The schematic of the presented direct quadrature demodulator is shown in Fig. 7. The principle of operation of the demodulator circuit is similar to the modulator circuit. As shown in the chip photograph in Fig. 8, most parts of the circuit layout are also reused. The input RF signal is converted to a differential form with the Marchand balun and then divided to each mixer cells. The transconductance stage consisting of T 9T 10 and T 11-T 12 transistors convert the RF input voltage signal into a current. This current then passes through switching transistor pairs (T 1T 4 and T 5T 8) which change the polarity of the current in every LO cycle.

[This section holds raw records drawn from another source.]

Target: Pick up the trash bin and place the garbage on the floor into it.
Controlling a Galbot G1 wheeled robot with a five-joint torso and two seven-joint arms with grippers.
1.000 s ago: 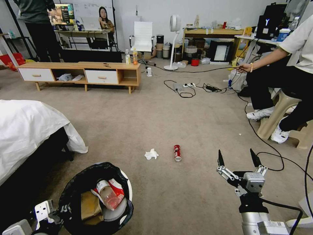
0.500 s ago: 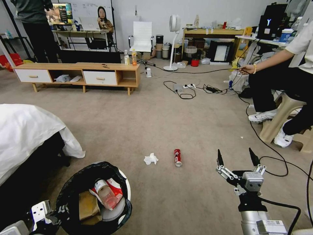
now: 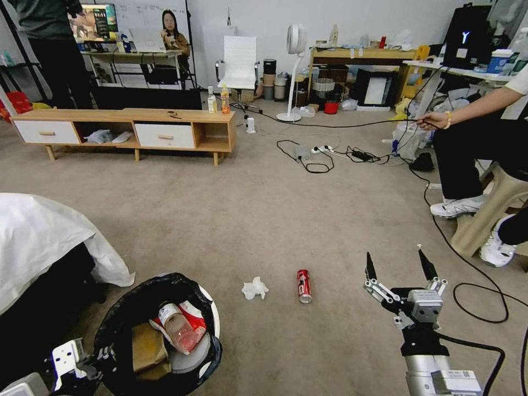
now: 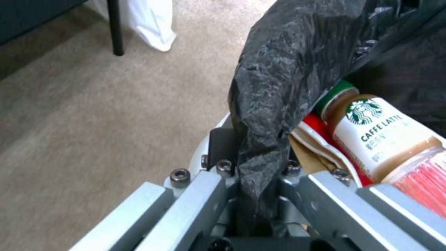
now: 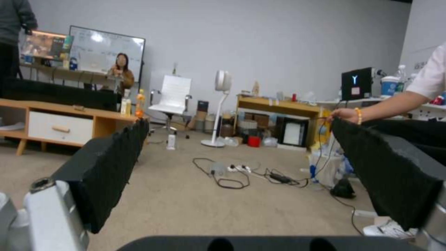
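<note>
The trash bin (image 3: 212,314), white with a black bag (image 3: 124,324) over its rim, hangs at the lower left of the head view. My left gripper (image 3: 99,357) is shut on its rim; the left wrist view shows the gripper (image 4: 258,184) pinching bag and rim. Inside lie a bottle (image 3: 179,327), a red-white wrapper (image 3: 193,313) and brown paper (image 3: 146,346). On the floor (image 3: 247,209) ahead lie garbage pieces: a red can (image 3: 303,285) and a crumpled tissue (image 3: 254,288). My right gripper (image 3: 397,265) stands open, raised, just right of the can.
A bed with a white sheet (image 3: 38,242) stands at the left. A low wooden cabinet (image 3: 126,129) is at the back. Black cables (image 3: 473,286) trail over the carpet at the right, near a person on a stool (image 3: 489,192).
The whole picture has shifted: the camera has moved, and the can and tissue now sit lower and closer. Both grippers keep their pose, the bin still held.
</note>
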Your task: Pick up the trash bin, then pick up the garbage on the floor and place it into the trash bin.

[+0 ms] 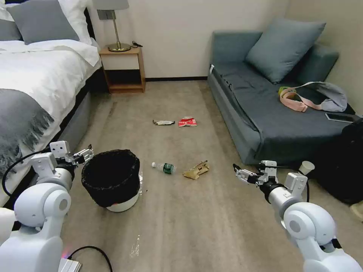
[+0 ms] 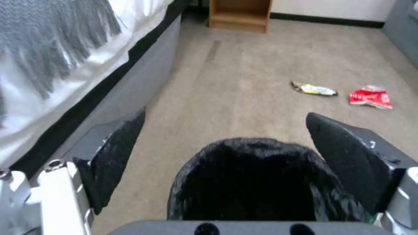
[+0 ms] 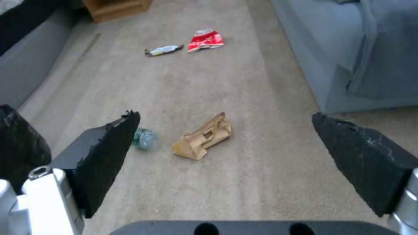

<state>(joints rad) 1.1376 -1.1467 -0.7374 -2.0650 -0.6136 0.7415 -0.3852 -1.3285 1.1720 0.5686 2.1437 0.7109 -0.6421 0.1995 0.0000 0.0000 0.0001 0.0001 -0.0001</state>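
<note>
The trash bin (image 1: 113, 181), white with a black bag lining, stands on the carpet near the bed. My left gripper (image 1: 85, 154) hovers open just by its left rim; in the left wrist view the bin's black mouth (image 2: 257, 182) lies between the spread fingers (image 2: 117, 153). My right gripper (image 1: 240, 174) is open and empty, low over the floor right of the garbage. A clear bottle (image 1: 164, 167) and a tan paper scrap (image 1: 196, 170) lie between the arms. Farther off lie a dark wrapper (image 1: 163, 122) and a red-white packet (image 1: 188, 122). The scrap (image 3: 203, 137) sits ahead of the right gripper.
A bed (image 1: 34, 87) lines the left side, with a nightstand (image 1: 123, 68) at the back wall. A grey sofa (image 1: 264, 102) lines the right, a black bag (image 1: 344, 162) and a paper cup (image 1: 306, 166) beside it. A black cable (image 1: 90, 251) lies by my base.
</note>
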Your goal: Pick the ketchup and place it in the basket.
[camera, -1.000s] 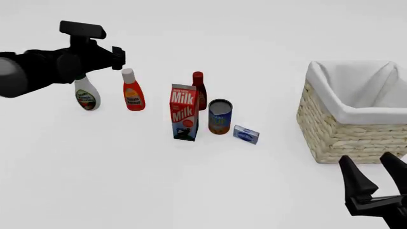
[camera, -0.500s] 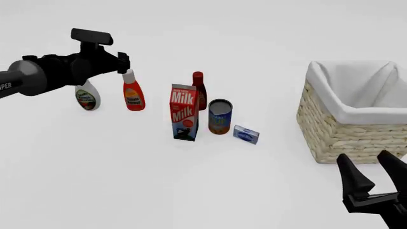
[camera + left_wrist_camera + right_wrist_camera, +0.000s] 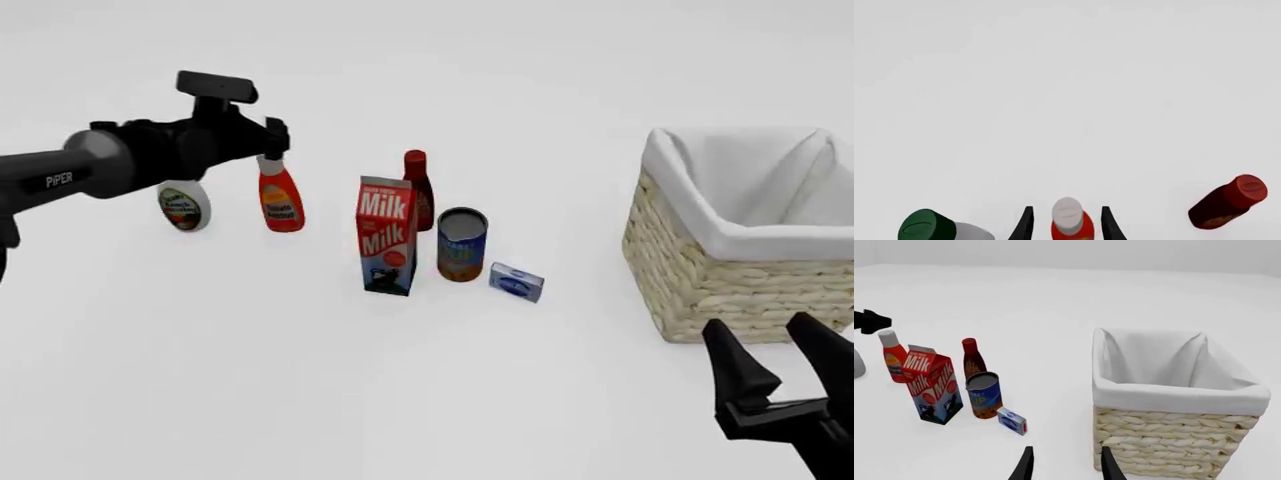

The low-frequency content of the resulting current signal is converted to voltage again by passing through resistive loads. The bias network on the bases of switching transistors maximizes the base-emitter voltage swing for effective switching. The emitter lengths of the switching transistors are chosen 2 µm for fast switching and transconductance stage transistors are accordingly scaled to 4 µm long for better linearity and current handling.

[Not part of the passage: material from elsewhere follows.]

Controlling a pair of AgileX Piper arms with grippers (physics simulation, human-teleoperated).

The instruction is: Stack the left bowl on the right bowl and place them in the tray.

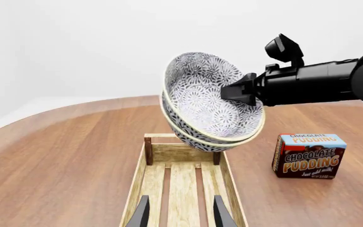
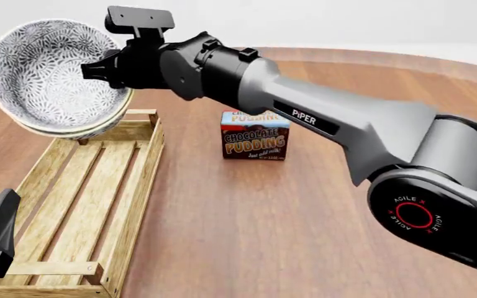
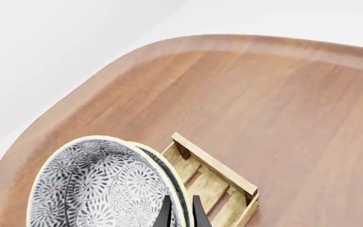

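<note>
The right tool (image 2: 110, 67) is pinching the rim of the bowls (image 2: 52, 77), its fingers (image 3: 197, 211) closed on either side of the edge. The two patterned bowls are sitting nested, one inside the other, tilted steeply and hanging in the air over the far end of the tray (image 2: 97, 192), not touching it. The right arm (image 2: 322, 124) is reaching across from the right to the left side of the table (image 2: 305, 236). The left tool (image 1: 180, 215) is hovering low over the tray's near end, its fingers spread apart and gripping nothing. The tray is lying lengthwise on the left of the table, its slats bare. A pudding box (image 2: 255, 136) is standing upright just right of the tray's far end, apart from it.
</note>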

Fig. 7. Schematic diagram of the quadrature demodulator circuit.

Fig. 8. Chip photograph of the demodulator chip. The active chip size is 620 μm × 480 µm, including the RF/LO baluns and the LO hybrid.

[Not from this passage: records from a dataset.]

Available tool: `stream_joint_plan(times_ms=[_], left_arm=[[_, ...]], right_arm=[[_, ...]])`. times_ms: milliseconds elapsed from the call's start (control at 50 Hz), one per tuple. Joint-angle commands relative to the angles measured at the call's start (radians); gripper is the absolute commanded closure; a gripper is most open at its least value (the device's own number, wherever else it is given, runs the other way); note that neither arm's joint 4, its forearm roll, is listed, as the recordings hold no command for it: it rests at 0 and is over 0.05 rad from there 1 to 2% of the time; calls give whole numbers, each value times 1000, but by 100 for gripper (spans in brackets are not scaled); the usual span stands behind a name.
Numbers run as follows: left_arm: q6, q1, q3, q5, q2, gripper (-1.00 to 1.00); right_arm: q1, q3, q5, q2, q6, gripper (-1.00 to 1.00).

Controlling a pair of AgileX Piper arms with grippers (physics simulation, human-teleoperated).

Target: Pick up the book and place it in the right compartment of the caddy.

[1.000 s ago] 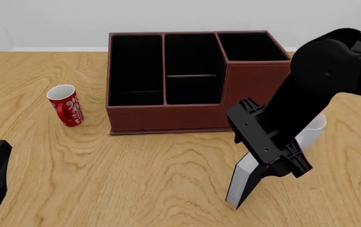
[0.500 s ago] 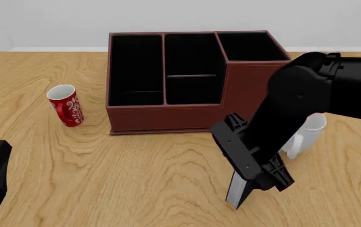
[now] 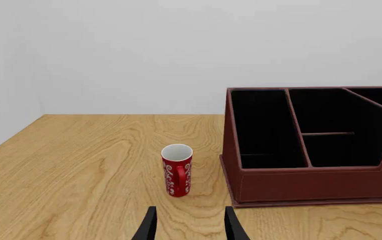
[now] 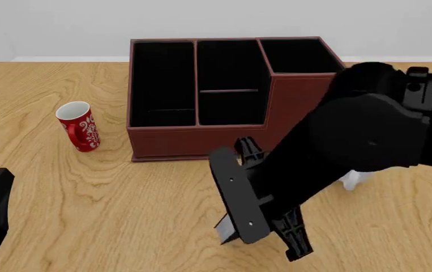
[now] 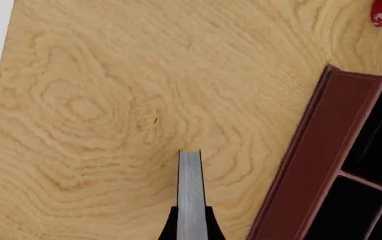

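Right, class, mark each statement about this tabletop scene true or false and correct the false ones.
1. The right gripper is shut on the book. True.
2. The book already stands inside the caddy. False: it is outside, in front of the caddy.
3. The red mug stands upright on the table, left of the caddy. True.
4. The left gripper holds the red mug. False: it is open and empty, apart from the mug.
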Motion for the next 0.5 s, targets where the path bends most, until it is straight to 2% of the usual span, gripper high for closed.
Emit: stream_joint_plan(times_ms=[20, 80, 100, 140, 160, 180, 200, 220, 260, 280, 300, 320, 360, 380, 400, 420, 440, 500], left_arm=[[0, 0, 0, 0, 0, -100], [0, 0, 0, 0, 0, -100], [0, 0, 0, 0, 0, -100], [0, 0, 0, 0, 0, -100], [0, 0, 0, 0, 0, -100], [0, 0, 0, 0, 0, -100], [0, 0, 0, 0, 0, -100], [0, 0, 0, 0, 0, -100], [0, 0, 0, 0, 0, -100], [0, 0, 0, 0, 0, -100], [0, 0, 0, 0, 0, -100], [0, 0, 0, 0, 0, -100], [0, 0, 0, 0, 0, -100], [0, 0, 0, 0, 0, -100], [0, 0, 0, 0, 0, -100], [0, 0, 0, 0, 0, -100], [0, 0, 0, 0, 0, -100], [0, 0, 0, 0, 0, -100]], right_arm=[[49, -117, 36, -21, 165, 100], [37, -142, 63, -25, 184, 100], [46, -166, 89, -25, 215, 100], [37, -188, 93, -25, 218, 100], [56, -227, 108, -24, 274, 100], [30, -231, 109, -21, 250, 100], [30, -231, 109, -21, 250, 100], [19, -279, 130, -2, 293, 100], [1, -290, 124, -1, 277, 100], [26, -318, 148, -5, 324, 100], [14, -337, 158, -5, 316, 100], [25, -387, 176, 0, 360, 100], [16, -385, 194, -1, 344, 100], [5, -441, 210, 19, 384, 100], [5, -442, 211, 20, 384, 100], [44, -455, 238, 6, 421, 100], [28, -503, 248, 27, 453, 100], [42, -488, 270, 10, 452, 100]])
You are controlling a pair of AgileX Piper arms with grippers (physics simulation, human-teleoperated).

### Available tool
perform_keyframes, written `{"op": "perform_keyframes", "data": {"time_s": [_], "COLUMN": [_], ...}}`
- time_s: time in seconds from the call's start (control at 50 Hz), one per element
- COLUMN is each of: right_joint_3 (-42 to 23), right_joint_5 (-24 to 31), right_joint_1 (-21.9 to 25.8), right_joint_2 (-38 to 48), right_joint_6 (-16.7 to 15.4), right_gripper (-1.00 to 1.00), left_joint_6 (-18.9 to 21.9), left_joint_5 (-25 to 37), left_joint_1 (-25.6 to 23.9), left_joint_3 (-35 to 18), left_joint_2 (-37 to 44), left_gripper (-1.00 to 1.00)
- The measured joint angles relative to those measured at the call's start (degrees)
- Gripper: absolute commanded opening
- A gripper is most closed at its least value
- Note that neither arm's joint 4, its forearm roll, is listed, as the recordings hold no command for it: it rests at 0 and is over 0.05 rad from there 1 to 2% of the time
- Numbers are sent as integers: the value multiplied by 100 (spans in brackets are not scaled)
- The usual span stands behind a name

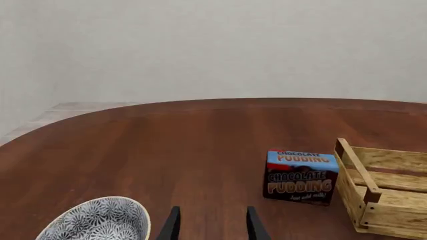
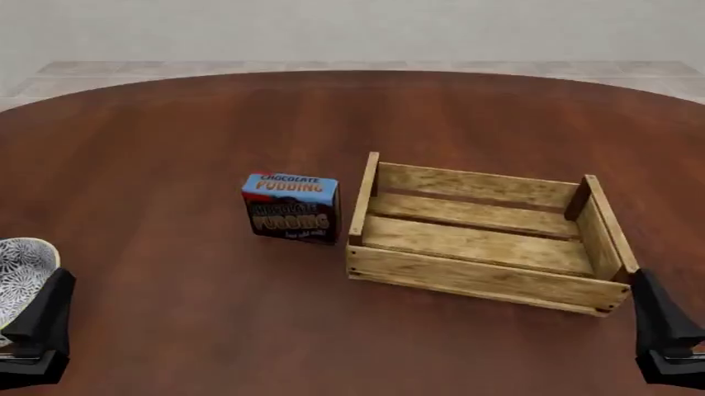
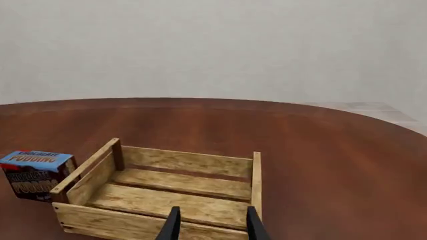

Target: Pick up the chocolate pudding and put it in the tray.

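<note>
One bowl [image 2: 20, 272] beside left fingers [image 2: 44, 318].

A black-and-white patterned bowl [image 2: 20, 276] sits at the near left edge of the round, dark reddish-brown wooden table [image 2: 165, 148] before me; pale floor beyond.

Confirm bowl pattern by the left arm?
The bowl has a black-and-white leafy print, clearest in the left wrist view.

A round reddish-brown wooden bench [image 2: 198, 313] fills the frame; pale tiled floor [image 2: 99, 70] and plain off-white wall [image 2: 352, 25] run along the top.
</note>
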Motion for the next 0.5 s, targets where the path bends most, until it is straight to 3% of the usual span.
{"op": "perform_keyframes", "data": {"time_s": [0.38,0.5], "right_joint_3": [-1,0], "right_joint_5": [28,1], "right_joint_1": [22,19], "right_joint_2": [46,107], "right_joint_6": [-12,140], "right_gripper": [100,100], "left_joint_6": [0,0], "left_joint_5": [0,0], "left_joint_1": [0,0], "left_joint_3": [0,0], "left_joint_2": [0,0], "left_gripper": [100,100]}}
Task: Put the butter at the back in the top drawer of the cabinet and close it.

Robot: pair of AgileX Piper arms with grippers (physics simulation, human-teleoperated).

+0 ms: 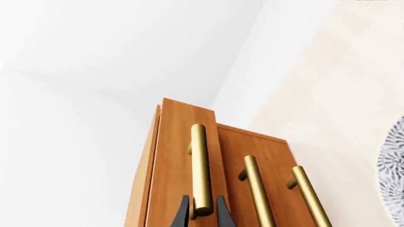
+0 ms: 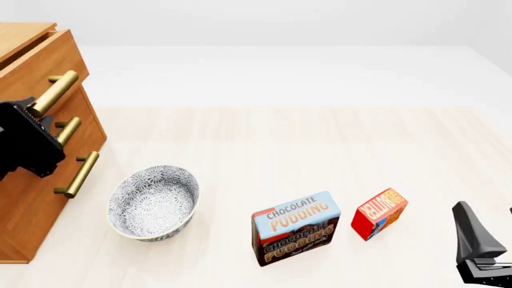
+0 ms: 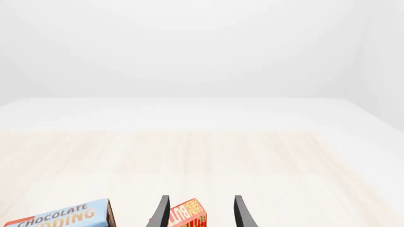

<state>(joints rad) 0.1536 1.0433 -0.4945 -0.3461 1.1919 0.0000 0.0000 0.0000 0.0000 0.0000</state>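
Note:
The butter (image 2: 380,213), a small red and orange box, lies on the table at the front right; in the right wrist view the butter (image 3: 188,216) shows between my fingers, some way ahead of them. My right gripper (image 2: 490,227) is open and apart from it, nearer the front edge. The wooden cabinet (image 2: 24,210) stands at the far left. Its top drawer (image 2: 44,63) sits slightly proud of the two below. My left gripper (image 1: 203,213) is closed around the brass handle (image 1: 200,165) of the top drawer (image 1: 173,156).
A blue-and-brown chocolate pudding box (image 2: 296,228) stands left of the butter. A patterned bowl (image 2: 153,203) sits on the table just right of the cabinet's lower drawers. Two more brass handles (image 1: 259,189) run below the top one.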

The RF port is impedance matched to 50 Ω for interfacing to a low-noise amplifier or the antenna directly. Resistive IF loads are used to avoid the need for large on-chip inductors and to minimize the risk of instability. IF ports are isolated from the next stage by emitter followers (T 13T 16), which are also biased by current sources and are designed to match to 50 Ω over a broadband. The IF interface is kept differential because most of the operational amplifiers have a differential input. If single ended termination is desired, one of the two outputs can be terminated, or alternatively, an external balun could be used.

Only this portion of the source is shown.